L'ineffable Devin Nunes, président de la commission du Renseignement de la Chambre des représentants, a annoncé hier l'ouverture d'une enquête sur la transaction qui a permis en 2010 à une société d'État russe d'acquérir 20% de la capacité de production d'uranium aux États-Unis.

J'ai fait allusion dans ce billet à la «nouvelle» controverse soulevée par cette transaction à laquelle Hillary Clinton a été mêlée indirectement de deux façons: le département d'État qu'elle dirigeait à l'époque était l'une des neuf agences fédérales qui devaient approuver la vente des actifs américains de la société minière canadienne Uranium One à la société d'État russe Rosatom; des participants de la transaction ont versé de l'argent à la Fondation Clinton.

Précisons que Clinton n'a pas participé elle-même à la décision, pas plus que le secrétaire à la Défense de l'époque, Robert Gates, par exewmple. Les deux et d'autres ont expliqué que la décision n'avait pas été prise à leur niveau. Dans une entrevue, Gates a indiqué qu'il ne se souvient même pas avoir parlé de cette affaire.

Je mets des guillemets au mot «nouvelle» parce que je réalise aujourd'hui que le reportage du site The Hill qui a relancé l'affaire n'a rien de neuf. Comme l'explique très bien le Washington Post dans ce billet, le Wall Street Journal avait déjà publié plusieurs articles en 2015 concernant une enquête du FBI pour tentative de corruption aux États-Uns dont a fait l'objet des responsables de l'industrie nucléaire russe.

The Hill insinue que le FBI et le ministère de la Justice ont fait en sorte de camoufler cette enquête pour ne pas faire mal paraître Clinton dont le département avait donné le feu vert à la transaction sur l'uranium.
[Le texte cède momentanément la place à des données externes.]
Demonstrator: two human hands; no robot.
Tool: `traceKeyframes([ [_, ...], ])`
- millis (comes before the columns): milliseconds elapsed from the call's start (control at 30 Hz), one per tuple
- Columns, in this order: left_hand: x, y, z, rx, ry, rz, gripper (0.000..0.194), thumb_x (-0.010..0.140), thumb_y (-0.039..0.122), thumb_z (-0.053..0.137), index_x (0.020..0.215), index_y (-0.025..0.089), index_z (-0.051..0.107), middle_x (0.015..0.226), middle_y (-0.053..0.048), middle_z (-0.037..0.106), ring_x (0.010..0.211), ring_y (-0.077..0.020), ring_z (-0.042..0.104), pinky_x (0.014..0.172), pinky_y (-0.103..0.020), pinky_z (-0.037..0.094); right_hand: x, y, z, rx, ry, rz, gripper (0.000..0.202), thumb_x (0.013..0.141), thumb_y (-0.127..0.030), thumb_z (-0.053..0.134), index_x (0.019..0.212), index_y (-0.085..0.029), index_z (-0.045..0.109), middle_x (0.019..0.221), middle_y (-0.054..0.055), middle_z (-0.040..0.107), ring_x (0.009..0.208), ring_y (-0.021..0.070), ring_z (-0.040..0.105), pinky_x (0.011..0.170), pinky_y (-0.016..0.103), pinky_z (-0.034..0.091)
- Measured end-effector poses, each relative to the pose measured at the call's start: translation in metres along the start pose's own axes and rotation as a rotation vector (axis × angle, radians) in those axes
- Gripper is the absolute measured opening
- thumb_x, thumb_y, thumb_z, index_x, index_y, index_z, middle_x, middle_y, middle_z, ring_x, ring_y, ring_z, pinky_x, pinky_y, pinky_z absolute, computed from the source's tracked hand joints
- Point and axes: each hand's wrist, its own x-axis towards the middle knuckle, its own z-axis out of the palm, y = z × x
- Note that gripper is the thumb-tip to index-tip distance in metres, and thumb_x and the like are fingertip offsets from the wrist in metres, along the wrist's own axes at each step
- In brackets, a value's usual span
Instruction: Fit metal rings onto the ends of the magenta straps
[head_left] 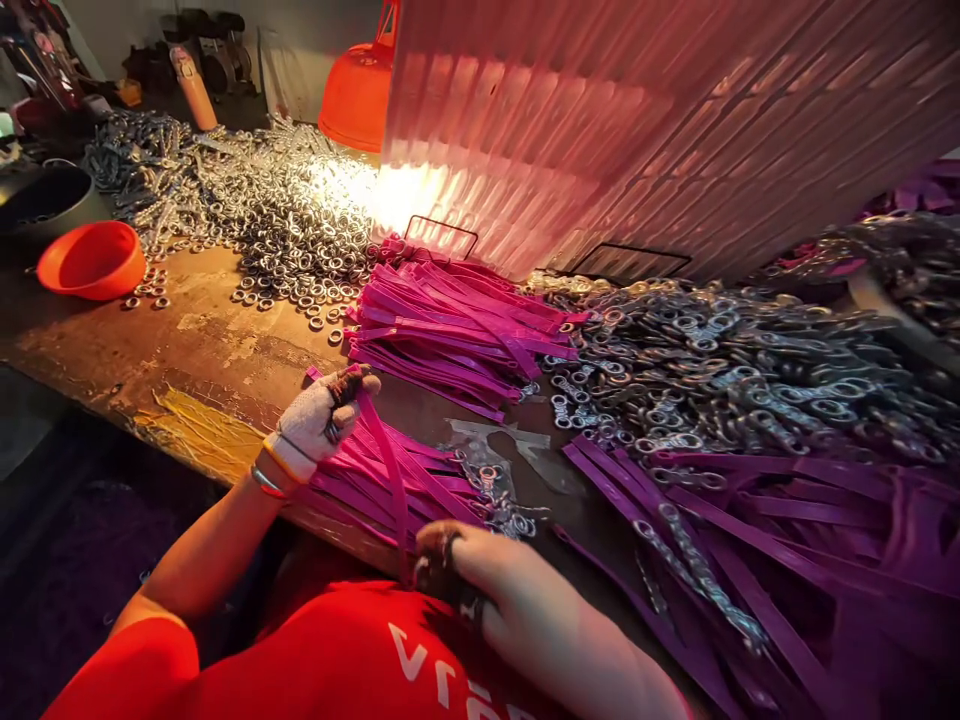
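My left hand (322,420), in a pale glove with dark finger wraps, pinches the upper end of a magenta strap (390,465). From there the strap hangs down in a curve to my right hand (457,570). Dark wraps cover the curled fingers of that hand, which close at the strap's lower part; the exact grip is partly hidden. Beneath both hands lies a bundle of magenta straps (352,490) at the table edge, with metal link fittings (510,510) at its right ends. A larger stack of magenta straps (450,310) lies just beyond.
Metal rings (300,240) are heaped at the back left, near an orange bowl (94,262) and a lit orange lamp (352,100). Metal links (720,350) pile up at the right, above purple straps (810,520). A corrugated translucent panel (600,120) stands behind.
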Motion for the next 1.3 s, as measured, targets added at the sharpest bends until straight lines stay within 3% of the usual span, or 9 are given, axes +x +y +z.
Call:
traceKeyframes([
  [100,-0.020,-0.011,0.005,0.262,-0.152,0.059,0.026,0.087,0.032,0.066,0.106,0.014,0.064,0.078,-0.002,0.065,0.037,0.0000,0.035,0.033,-0.013,0.023,0.022,-0.002,-0.012,-0.050,0.276,-0.065,0.026,0.088,-0.017,0.050,0.104,-0.022,0.070,0.096,0.007,0.073,0.087,0.0187,0.064,0.078,0.027,0.049],
  [200,-0.036,-0.025,0.012,0.427,-0.232,0.072,0.032,0.088,0.046,0.064,0.089,0.014,0.062,0.062,0.004,0.051,0.038,-0.0016,0.033,0.035,-0.015,0.023,0.041,-0.005,-0.022,-0.256,0.441,0.009,0.034,0.084,-0.009,0.048,0.110,-0.020,0.067,0.101,0.008,0.071,0.090,0.0197,0.063,0.078,0.027,0.046],
  [300,-0.044,-0.032,0.018,0.526,-0.236,0.048,0.042,0.087,0.053,0.062,0.071,0.017,0.049,0.052,0.008,0.039,0.038,-0.0029,0.030,0.038,-0.016,0.023,0.049,-0.012,-0.021,-0.504,0.400,0.145,0.031,0.079,-0.005,0.048,0.099,-0.018,0.068,0.092,0.009,0.070,0.081,0.0198,0.061,0.070,0.027,0.040],
  [433,-0.046,-0.030,0.022,0.739,-0.269,0.032,0.043,0.089,0.057,0.056,0.072,0.018,0.049,0.048,0.007,0.039,0.040,-0.0056,0.032,0.040,-0.018,0.023,0.047,-0.020,-0.016,-0.728,0.300,0.236,0.020,0.080,-0.008,0.049,0.083,-0.016,0.067,0.081,0.010,0.067,0.067,0.0188,0.056,0.059,0.031,0.027],
  [667,-0.033,-0.030,0.020,1.381,-0.455,0.428,0.023,0.093,0.026,0.051,0.077,0.014,0.063,0.076,-0.004,0.067,0.067,-0.0147,0.056,0.064,-0.024,0.038,0.038,0.001,-0.005,-0.814,0.245,0.128,0.023,0.081,-0.005,0.049,0.070,-0.016,0.065,0.072,0.010,0.063,0.064,0.0187,0.053,0.058,0.033,0.022],
  [867,-0.025,-0.031,0.019,1.465,-0.639,0.354,0.018,0.089,0.015,0.050,0.088,0.016,0.068,0.081,-0.004,0.071,0.071,-0.0170,0.061,0.067,-0.025,0.042,0.031,0.023,0.006,-0.836,0.375,0.033,0.026,0.083,-0.002,0.045,0.071,-0.016,0.064,0.074,0.011,0.063,0.067,0.0187,0.049,0.061,0.033,0.026],
  [1000,-0.025,-0.039,0.017,1.565,-0.604,0.397,0.024,0.083,0.010,0.053,0.097,0.017,0.071,0.085,-0.007,0.072,0.074,-0.0202,0.063,0.067,-0.027,0.042,0.029,0.025,0.005,-0.746,0.360,0.095,0.024,0.078,-0.004,0.046,0.074,-0.017,0.065,0.075,0.010,0.065,0.070,0.0194,0.052,0.064,0.031,0.033],
  [1133,-0.025,-0.047,0.018,1.287,-0.541,0.324,0.022,0.093,0.026,0.050,0.096,0.016,0.069,0.086,-0.005,0.069,0.076,-0.0181,0.060,0.069,-0.025,0.043,0.028,0.019,-0.003,-0.647,0.370,0.207,0.034,0.075,-0.005,0.046,0.099,-0.014,0.068,0.094,0.012,0.070,0.082,0.0216,0.059,0.073,0.030,0.041],
  [1300,-0.032,-0.057,0.023,1.206,-0.392,0.329,0.031,0.093,0.039,0.054,0.076,0.015,0.064,0.072,-0.001,0.062,0.067,-0.0141,0.051,0.062,-0.023,0.035,0.033,0.007,-0.016,-0.619,0.110,0.423,0.035,0.074,-0.008,0.050,0.104,-0.015,0.064,0.093,0.013,0.072,0.082,0.0242,0.064,0.067,0.031,0.039],
])
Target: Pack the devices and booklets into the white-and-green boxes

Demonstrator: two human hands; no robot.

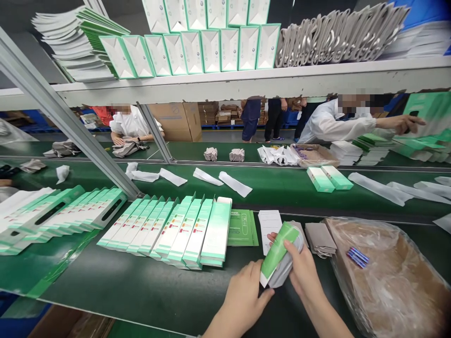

Il faut l'avouer: c'est une interprétation digne de Fox News qui n'a pas surpris ceux qui ont suivi la carrière de John Salomon, un des journalistes qui a signé l'article de The Hill.

Autrement dit, Solomon s'est prêté à une manoeuvre qui sert aujourd'hui de prétexte à Nunes de refaire le même coup qui l'avait forcé à se récuser de l'enquête sur l'affaire russe : En lançant son enquête sur l'uranium, il tente de brouiller les pistes, détourner l'attention du public, manipuler les médias qui seraient portés à croire que la seule enquête sérieuse pour collusion cible l'entourage de Donald Trump.

Mais les républicains de la Chambre des représentants ne s'arrêteront pas là. Ils ont annoncé hier qu'une autre commission examinera la façon dont le ministère de la Justice a géré l'affaire des courriels de Clinton alors qu'elle était secrétaire d'État. Emailgate II, vous voici!

L'un des dirigeants de cette commission est nul autre que Trey Gowdy, représentant républicain de la Caroline-du-Sud, qui a consacré plusieurs années à enquêter sur l'affaire Benghazi sans rien trouver... sauf le recours à une messagerie privée par Clinton alors qu'elle était secrétaire d'État!

Vous croyez que ces enquêtes sont légitimes et n'ont pas pour but de contrer l'enquête menée par le procureur spécial Robert Mueller sur l'affaire russe? Appelez-moi, j'ai un pont à vendre à Brooklyn.